With the Term 2 school holidays now upon us, we have had a lot of English teachers bringing their classes into the library so the boys can borrow a book for holiday reading. Many of our boys like reading although not always novels. They have to read a something in a narrative format so many borrow biographies. All sorts of biographies are popular but sporting biographies are the “best sellers”. This year we can hardly keep up with the demand for basketball biographies, followed by the soccer biographies and finally AFL ones. Basketball has not been very popular for a few years but interest in the NBA has really been evident across all year levels so far in 2013. Most students are quite happy to read, in whatever format they can get the item, although a few prefer hard copy and others love the e-books.
Our borrowing records and student comments prove time and time again that reading is not dead. All we need to do is to find the right interest/subject at the appropriate level and most are happy to read. They love sitting in the armchairs , feet up on the ottomans, especially when it is cold outside. We have teachers who read with their students and many parents who also read. It is always interesting when a student tells me that he is borrowing a book for himself and another for his mother or father. I love the fact that they are supporting each others reading.
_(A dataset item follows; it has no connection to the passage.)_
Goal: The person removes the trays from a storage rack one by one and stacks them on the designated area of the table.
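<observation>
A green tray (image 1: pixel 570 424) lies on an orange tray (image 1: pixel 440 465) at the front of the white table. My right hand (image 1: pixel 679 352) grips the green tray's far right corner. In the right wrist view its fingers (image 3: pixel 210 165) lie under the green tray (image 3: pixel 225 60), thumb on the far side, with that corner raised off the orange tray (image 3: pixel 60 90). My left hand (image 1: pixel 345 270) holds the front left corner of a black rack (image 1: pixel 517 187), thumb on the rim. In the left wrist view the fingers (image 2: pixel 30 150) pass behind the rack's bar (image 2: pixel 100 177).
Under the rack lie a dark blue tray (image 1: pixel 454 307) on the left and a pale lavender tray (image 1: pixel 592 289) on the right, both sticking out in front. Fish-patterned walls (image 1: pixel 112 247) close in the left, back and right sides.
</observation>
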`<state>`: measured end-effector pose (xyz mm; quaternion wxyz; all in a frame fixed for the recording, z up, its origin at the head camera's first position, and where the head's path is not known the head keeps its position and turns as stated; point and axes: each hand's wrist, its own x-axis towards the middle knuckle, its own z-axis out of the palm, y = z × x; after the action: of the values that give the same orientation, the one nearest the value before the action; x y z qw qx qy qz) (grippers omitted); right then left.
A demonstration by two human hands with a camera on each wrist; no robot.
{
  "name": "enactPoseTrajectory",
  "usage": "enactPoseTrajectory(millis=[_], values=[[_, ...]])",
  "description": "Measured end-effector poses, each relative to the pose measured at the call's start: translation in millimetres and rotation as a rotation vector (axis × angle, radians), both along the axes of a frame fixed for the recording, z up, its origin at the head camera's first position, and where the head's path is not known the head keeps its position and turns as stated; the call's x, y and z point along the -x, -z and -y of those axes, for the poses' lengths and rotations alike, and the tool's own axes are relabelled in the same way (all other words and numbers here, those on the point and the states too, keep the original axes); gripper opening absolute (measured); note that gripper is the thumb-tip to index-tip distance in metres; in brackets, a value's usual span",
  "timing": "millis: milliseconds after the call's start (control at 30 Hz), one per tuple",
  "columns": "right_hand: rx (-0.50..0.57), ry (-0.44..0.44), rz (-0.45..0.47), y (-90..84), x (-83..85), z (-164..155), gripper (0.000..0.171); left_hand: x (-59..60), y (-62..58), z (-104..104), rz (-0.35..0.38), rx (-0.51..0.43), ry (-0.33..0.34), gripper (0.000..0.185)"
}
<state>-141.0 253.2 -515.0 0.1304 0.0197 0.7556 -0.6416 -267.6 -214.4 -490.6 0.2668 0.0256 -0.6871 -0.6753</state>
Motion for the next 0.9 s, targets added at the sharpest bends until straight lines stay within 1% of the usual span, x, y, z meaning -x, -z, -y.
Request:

I recently came across a post on the PewResearchCenter site that contained a great interactive graph. The data compared 2011 and 2012 data about American Reading habits. I do not think that an Australian survey would be all that different and it certainly ties in with what I witness here. The data shows that teenage readers (16-17) are reading more than they did the previous year.
Reading in “all formats” is up from the previous year. The darker column is 2012 data.
The data for reading print copy shows again more young people are reading than the previous year.
Reading e-books shows that they are increasingly reading in this format. The boys who borrow our kindles are finding that when they borrow the item they read the book they first wanted then start to read some of the other titles that are on it as they are of a similar theme. Often they find new authors this way and they are not swayed by the cover or the size, just the text.
Using Audiobooks to “read” books has also increased in popularity. We have audiobooks that some students use and a few have told me they occasionally listen to the Kindle Audio option. It makes me wonder if I need to do some research with our boys to find out if this is a format that they enjoy.